Verbraucherschutz Daten dürfen nur noch mit Zustimmung weitergegeben werden

Scharfe Gesetze gegen illegalen Datenhandel - das hat Innenminister Schäuble angekündigt: Bürger müssen künftig einer Weitergabe ihrer Personenangaben ausdrücklich zustimmen. Zudem werden bei Missbrauch höhere Strafen fällig.

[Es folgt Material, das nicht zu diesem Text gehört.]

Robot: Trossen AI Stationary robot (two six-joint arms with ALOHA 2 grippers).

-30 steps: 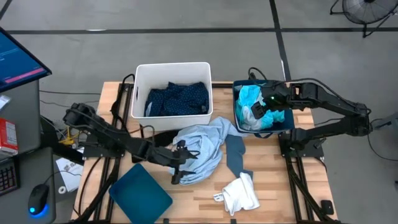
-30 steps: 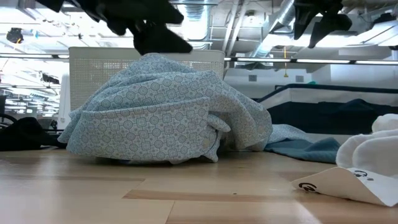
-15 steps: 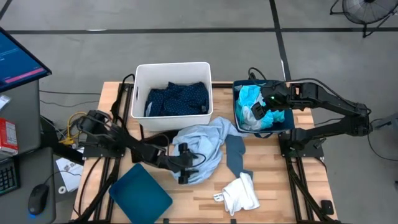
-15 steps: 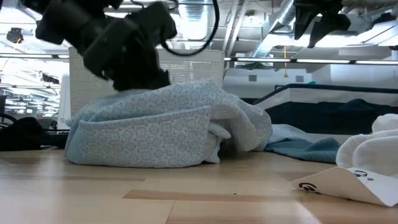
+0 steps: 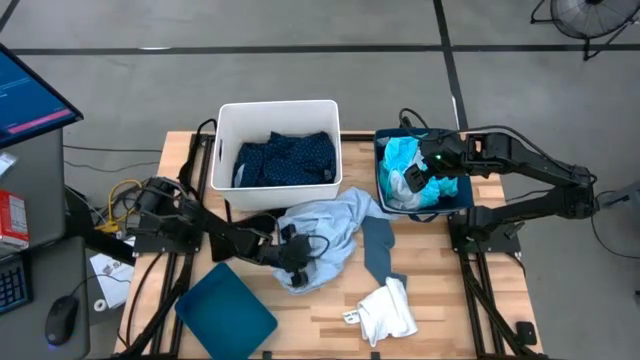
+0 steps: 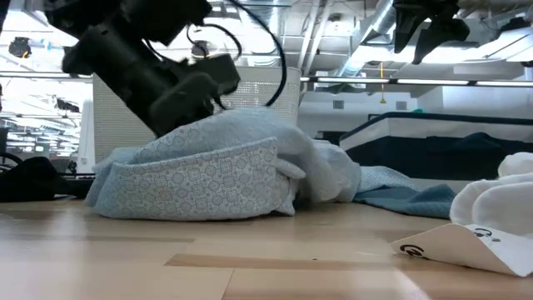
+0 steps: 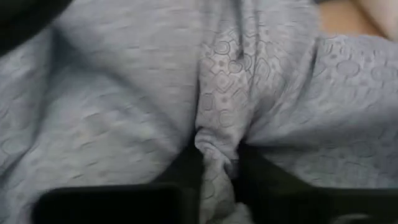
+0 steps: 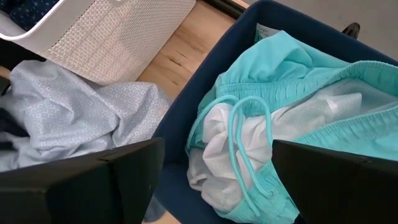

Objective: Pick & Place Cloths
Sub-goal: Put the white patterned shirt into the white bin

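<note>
A pale blue patterned cloth (image 5: 330, 232) (image 6: 216, 171) lies heaped on the table's middle. My left gripper (image 5: 296, 272) (image 7: 217, 177) is down in the heap's near-left part, shut on it. My right gripper (image 5: 425, 180) (image 8: 217, 186) hangs open above the dark tub (image 5: 379, 172), which holds a turquoise cloth (image 8: 292, 62) and a white one (image 8: 217, 143). A navy dotted cloth (image 5: 285, 160) lies in the white bin (image 5: 278, 108). A slate-grey cloth (image 5: 378, 250) and a white cloth (image 5: 390, 310) lie on the table. My left gripper pinches a raised fold (image 7: 217, 149) of the pale blue cloth between its two fingers (image 7: 186, 171). It comes slanting down from the table's left. The cloth lies heaped on the table, its top pressed low under the gripper (image 6: 196, 92).
A teal square piece (image 5: 228, 308) lies flat at the near left. A black cloth (image 5: 255, 222) lies between the bin and the pale blue heap. A desk with a screen and mouse (image 5: 60, 322) stands left of the table.
My left gripper has come down from above the pale blue heap into its top. The heap's top has sunk and flattened under it, while the cloth's edges have stayed on the table.
</note>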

Berlin - Bund und Länder greifen gegen den illegalen Handel mit Daten durch. Die Bürger sollen künftig einer Weitergabe ihrer Personendaten ausdrücklich zustimmen müssen. Bis Ende November solle ein entsprechendes Gesetz zum sogenannten Datenschutzaudit fertig sein, kündigte Bundesinnenminister Wolfgang Schäuble (CDU) an.

Damit können sich Anbieter von Datenverarbeitungssystemen und datenverarbeitende Stellen ihre Konzepte sowie ihre technischen Einrichtungen durch unabhängige Gutachter prüfen und bewerten lassen. Vorgesehen seien in dem Gesetz nun unter anderem die Einwilligung der Bürger in die Weitergabe ihrer Daten durch große Unternehmen sowie höhere Bußgelder, sagte Schäuble nach einer Sonderkonferenz in Berlin. Eine Überprüfung der datenschutzrechtlichen Eignung von Produkten und Verfahren werde "über die Einhaltung der gesetzlichen Bestimmungen hinaus" mit einem Gütesiegel belohnt. Einzelheiten sollen jetzt von einer Arbeitsgruppe unter Vorsitz des brandenburgischen Innenministers Jörg Schönbohm (CDU) erarbeitet werden.

Im Sommer waren Regierung und Öffentlichkeit durch mehrere Fälle von millionenfachem Datenklau aufgeschreckt worden. Dabei wurden zum Teil legal handelbare Adressen mit Informationen wie Kontodaten illegal vermischt.

Bundesdatenschutzbeauftragte Peter Schaar zeigte sich zufrieden, dass beim Adresshandel zu Werbezwecken somit künftig das Prinzip "Einwilligung statt Widerspruch" gelte. Derzeit können die Daten auch weitergegeben werden, wenn der Einzelne nicht ausdrücklich widersprochen hat. Zudem sollen Bußgelder erhöht werden. Geprüft werden solle auch, ob es eine Kennzeichnungspflicht für die Herkunft der Daten geben soll. Über einen besseren Vollzug beim Datenschutz solle in einer Arbeitsgruppe bis Oktober beraten werden.

In den kommenden Wochen soll auch geprüft werden, ob künftig die Herkunft der Daten kenntlich gemacht werden muss und inwieweit die Rechte der betrieblichen Datenschutzbeauftragten gestärkt werden können. Zudem gehe es darum, ob und inwieweit Pannen beim Datenschutz öffentlich gemacht werden müssen.